╔══

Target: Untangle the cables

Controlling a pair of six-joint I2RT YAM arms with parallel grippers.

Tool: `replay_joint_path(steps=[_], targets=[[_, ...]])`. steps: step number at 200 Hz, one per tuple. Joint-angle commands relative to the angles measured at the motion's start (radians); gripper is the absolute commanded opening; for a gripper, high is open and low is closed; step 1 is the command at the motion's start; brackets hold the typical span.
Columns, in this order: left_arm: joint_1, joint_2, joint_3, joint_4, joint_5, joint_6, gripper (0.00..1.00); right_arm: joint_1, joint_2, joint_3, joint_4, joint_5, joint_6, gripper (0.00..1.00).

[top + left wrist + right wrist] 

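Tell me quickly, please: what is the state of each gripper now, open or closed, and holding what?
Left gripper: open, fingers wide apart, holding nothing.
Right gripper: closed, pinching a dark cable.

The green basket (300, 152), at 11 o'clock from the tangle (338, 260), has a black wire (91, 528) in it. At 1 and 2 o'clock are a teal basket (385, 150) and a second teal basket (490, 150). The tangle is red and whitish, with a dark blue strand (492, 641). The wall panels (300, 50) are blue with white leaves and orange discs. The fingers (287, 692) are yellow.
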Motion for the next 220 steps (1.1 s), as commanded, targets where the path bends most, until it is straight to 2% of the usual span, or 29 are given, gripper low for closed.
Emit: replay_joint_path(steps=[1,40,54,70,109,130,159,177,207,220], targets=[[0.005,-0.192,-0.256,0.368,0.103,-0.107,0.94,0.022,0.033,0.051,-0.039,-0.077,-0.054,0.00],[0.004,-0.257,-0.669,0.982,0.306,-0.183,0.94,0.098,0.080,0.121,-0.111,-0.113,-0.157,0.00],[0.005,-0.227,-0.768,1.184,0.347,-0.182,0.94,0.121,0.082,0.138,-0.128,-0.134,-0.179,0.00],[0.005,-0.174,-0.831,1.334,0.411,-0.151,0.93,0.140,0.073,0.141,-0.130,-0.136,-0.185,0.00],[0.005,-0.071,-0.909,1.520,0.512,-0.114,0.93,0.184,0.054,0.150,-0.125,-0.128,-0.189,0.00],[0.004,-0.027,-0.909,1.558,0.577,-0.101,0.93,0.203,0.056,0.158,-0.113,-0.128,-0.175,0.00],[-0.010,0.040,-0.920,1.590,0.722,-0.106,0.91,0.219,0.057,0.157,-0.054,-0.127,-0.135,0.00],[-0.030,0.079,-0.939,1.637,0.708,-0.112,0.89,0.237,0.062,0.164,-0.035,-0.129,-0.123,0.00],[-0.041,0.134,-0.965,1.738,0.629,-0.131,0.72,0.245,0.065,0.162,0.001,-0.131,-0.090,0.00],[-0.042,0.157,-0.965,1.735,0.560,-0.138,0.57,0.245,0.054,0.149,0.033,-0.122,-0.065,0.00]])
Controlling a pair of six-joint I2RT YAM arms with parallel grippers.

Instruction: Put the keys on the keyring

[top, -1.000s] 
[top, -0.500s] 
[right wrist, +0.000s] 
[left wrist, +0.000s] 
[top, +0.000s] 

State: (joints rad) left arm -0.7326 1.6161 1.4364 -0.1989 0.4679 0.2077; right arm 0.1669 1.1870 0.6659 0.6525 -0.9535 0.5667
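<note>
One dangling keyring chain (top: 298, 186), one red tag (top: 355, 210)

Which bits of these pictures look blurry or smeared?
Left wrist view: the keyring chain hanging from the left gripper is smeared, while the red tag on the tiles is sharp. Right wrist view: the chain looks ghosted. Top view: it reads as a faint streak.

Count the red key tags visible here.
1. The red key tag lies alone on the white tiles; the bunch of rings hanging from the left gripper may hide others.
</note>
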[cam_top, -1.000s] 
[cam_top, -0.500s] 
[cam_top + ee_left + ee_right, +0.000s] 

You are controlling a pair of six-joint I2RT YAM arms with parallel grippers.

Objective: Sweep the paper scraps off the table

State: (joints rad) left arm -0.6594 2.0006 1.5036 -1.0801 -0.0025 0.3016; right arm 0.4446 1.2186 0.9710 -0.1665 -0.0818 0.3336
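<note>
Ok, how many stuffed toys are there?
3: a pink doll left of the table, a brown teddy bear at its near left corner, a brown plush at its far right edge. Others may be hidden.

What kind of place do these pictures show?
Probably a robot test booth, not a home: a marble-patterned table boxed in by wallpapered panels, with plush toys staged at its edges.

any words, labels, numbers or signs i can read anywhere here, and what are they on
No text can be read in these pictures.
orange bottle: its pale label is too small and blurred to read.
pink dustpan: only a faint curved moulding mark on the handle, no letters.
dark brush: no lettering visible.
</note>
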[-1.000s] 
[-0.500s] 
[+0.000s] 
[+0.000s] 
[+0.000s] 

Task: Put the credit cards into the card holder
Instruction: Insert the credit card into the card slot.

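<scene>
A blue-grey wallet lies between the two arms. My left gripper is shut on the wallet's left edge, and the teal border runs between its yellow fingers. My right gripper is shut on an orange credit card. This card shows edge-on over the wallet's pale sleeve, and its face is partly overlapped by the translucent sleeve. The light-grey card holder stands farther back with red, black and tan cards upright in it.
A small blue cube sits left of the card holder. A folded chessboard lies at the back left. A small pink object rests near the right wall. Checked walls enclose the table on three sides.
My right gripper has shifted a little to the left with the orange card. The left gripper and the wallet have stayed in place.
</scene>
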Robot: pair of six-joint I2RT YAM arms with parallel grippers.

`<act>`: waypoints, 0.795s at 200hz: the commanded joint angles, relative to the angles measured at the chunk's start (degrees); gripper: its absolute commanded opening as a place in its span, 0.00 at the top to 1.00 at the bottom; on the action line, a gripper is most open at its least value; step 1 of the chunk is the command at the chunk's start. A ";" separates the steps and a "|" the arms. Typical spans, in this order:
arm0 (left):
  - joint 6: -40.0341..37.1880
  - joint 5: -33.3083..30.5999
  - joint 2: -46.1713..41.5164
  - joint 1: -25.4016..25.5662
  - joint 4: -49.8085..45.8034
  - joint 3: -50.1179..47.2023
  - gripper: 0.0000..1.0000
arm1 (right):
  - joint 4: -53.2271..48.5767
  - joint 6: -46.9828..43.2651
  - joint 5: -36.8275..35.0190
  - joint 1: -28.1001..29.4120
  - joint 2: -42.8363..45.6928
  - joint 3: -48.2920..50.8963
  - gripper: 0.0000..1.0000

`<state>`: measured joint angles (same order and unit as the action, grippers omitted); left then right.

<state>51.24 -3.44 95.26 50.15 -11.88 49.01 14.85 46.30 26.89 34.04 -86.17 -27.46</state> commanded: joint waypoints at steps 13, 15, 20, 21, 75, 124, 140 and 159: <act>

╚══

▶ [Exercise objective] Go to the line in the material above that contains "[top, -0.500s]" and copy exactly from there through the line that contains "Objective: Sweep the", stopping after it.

▶ [Output for this exercise]
[top, -0.500s] 
[right wrist, +0.000s] 
[left wrist, +0.000s] 
[top, +0.000s] 

State: (joints rad) left arm -0.7326 1.6161 1.4364 -0.1989 0.4679 0.2077; right arm 0.1669 1.1870 0.6659 0.6525 -0.9535 0.5667
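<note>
One dangling keyring chain (top: 298, 186), one red tag (top: 355, 210)

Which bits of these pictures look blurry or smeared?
Left wrist view: the keyring chain hanging from the left gripper is smeared, while the red tag on the tiles is sharp. Right wrist view: the chain looks ghosted. Top view: it reads as a faint streak.

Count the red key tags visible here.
1. The red key tag lies alone on the white tiles; the bunch of rings hanging from the left gripper may hide others.
</note>
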[cam_top, -1.000s] 
[cam_top, -0.500s] 
[cam_top + ee_left + ee_right, +0.000s] 

You are controlling a pair of six-joint I2RT YAM arms with parallel grippers.

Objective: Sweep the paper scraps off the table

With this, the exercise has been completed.